The work is divided into the following parts:—

1. In the "Bibliotheca Ichthyologica" Artedi gives a very complete list of all preceding authors who have written on fishes, with a critical analysis of their works.

2. The "Philosophia Ichthyologica" is devoted to a description of the external and internal parts of fishes; Artedi fixes a precise terminology of all the various modifications of the organs, distinguishes between those characters which determine a genus and such as indicate a species or merely a variety; in fact he establishes the method and principles which subsequently have guided every systematic ichthyologist.

3. The "Genera Piscium" contains well-defined diagnoses of forty-five genera, for which he fixes an unchangeable nomenclature.

4. In the "Species Piscium" descriptions of seventy-two species, examined by himself, are given; descriptions which even now are models of exactitude and method.

5. Finally, in the "Synonymia Piscium" references to all previous authors are arranged for every species, very much in the same manner which is adopted in the systematic works of the present day.

Linnæus. Artedi has been justly called the Father of Ichthyology.
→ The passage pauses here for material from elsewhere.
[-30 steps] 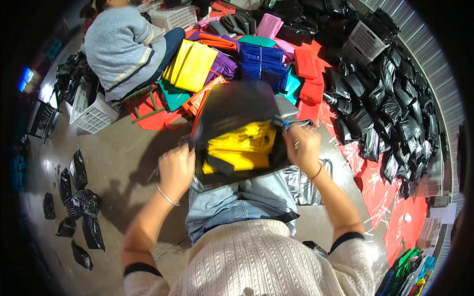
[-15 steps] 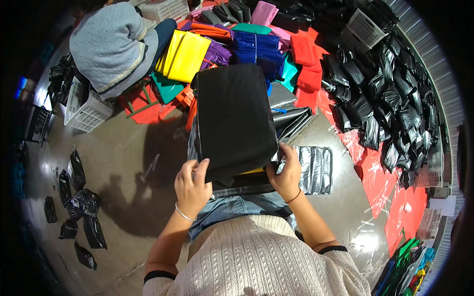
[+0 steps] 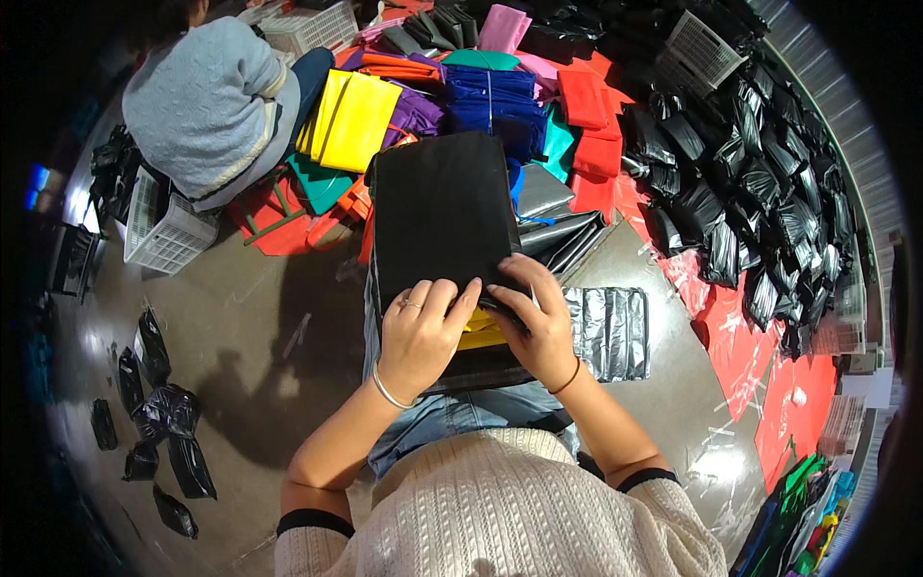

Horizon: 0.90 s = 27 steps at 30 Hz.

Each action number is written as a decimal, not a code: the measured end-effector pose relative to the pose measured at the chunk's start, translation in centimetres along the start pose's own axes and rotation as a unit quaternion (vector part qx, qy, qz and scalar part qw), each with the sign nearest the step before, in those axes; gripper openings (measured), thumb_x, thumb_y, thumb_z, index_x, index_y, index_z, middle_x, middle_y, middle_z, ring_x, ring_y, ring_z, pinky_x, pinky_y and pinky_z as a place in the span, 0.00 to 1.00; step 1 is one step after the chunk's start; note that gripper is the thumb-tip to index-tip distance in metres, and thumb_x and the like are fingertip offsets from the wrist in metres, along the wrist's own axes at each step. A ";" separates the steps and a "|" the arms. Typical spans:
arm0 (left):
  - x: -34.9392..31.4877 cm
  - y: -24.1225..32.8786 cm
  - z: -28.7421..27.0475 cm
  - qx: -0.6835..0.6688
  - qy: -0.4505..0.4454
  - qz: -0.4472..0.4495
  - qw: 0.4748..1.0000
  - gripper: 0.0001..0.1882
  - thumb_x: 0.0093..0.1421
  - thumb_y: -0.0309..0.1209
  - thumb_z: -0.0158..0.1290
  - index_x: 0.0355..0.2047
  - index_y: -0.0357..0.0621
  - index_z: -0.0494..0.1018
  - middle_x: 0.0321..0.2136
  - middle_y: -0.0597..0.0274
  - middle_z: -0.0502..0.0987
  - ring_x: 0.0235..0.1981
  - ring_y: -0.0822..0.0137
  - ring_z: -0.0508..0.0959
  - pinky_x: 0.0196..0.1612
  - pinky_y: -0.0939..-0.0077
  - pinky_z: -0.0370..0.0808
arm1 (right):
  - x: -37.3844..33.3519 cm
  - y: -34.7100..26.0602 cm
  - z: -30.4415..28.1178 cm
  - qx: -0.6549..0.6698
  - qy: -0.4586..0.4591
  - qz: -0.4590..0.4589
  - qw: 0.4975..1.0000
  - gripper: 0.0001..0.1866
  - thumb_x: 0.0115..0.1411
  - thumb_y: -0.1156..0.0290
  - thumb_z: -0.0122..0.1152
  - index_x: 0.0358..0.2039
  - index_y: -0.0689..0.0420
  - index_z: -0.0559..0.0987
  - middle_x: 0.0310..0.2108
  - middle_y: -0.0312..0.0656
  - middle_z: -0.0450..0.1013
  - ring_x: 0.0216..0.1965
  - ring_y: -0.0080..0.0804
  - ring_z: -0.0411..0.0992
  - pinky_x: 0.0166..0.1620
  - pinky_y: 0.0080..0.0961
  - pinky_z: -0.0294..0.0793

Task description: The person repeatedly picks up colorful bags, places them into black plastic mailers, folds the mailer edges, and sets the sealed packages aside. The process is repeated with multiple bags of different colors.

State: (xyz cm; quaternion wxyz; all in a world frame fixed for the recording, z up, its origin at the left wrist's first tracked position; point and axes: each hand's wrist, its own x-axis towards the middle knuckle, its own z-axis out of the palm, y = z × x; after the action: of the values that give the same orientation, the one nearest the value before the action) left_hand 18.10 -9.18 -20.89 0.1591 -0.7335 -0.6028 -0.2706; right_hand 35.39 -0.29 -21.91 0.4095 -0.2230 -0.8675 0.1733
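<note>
I watch left hand point(image 3: 418, 332), right hand point(image 3: 545, 332), fingers curled on black bag point(image 3: 437, 212), pinch unclear; likely light, pliable; grip near corners.

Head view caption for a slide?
Left hand and right hand on a black flap, yellow material showing beneath.

Clearances abt. the rectangular matte-black soft case point(image 3: 440, 212) (clock centre). Free: bare grey floor point(image 3: 245, 356), 8 o'c., open as far as scattered shiny black plastic parcels point(image 3: 171, 412). Obstr.: folded yellow sheets point(image 3: 356, 123), 10–11; bundled dark-blue plastic sheets point(image 3: 486, 96), 12–1; folded grey-black plastic sheets point(image 3: 558, 236), approx. 3; L hand point(image 3: 421, 322) & R hand point(image 3: 540, 325), nr. edge, 5–6.
</note>
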 end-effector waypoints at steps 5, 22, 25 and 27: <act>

So perfect was his treatment of the subject, that even Linnæus could no more improve it, only modify and add to it; and as far as Ichthyology is concerned, Linnæus has scarcely done anything beyond applying binominal terms to the species properly described and classified by Artedi.

Artedi had divided the fishes proper into four orders, viz. Malacopterygii, Acanthopterygii, Branchiostegi, and Chondropterygii, of which the third only, according to our present knowledge, appears to be singularly heterogeneous, as it comprises Balistes, Ostracion, CycIopterus, and Lophius. Linnæus, besides separating the Cetaceans entirely from the class of fishes (at least since the 10th edition of the "Systema Naturæ")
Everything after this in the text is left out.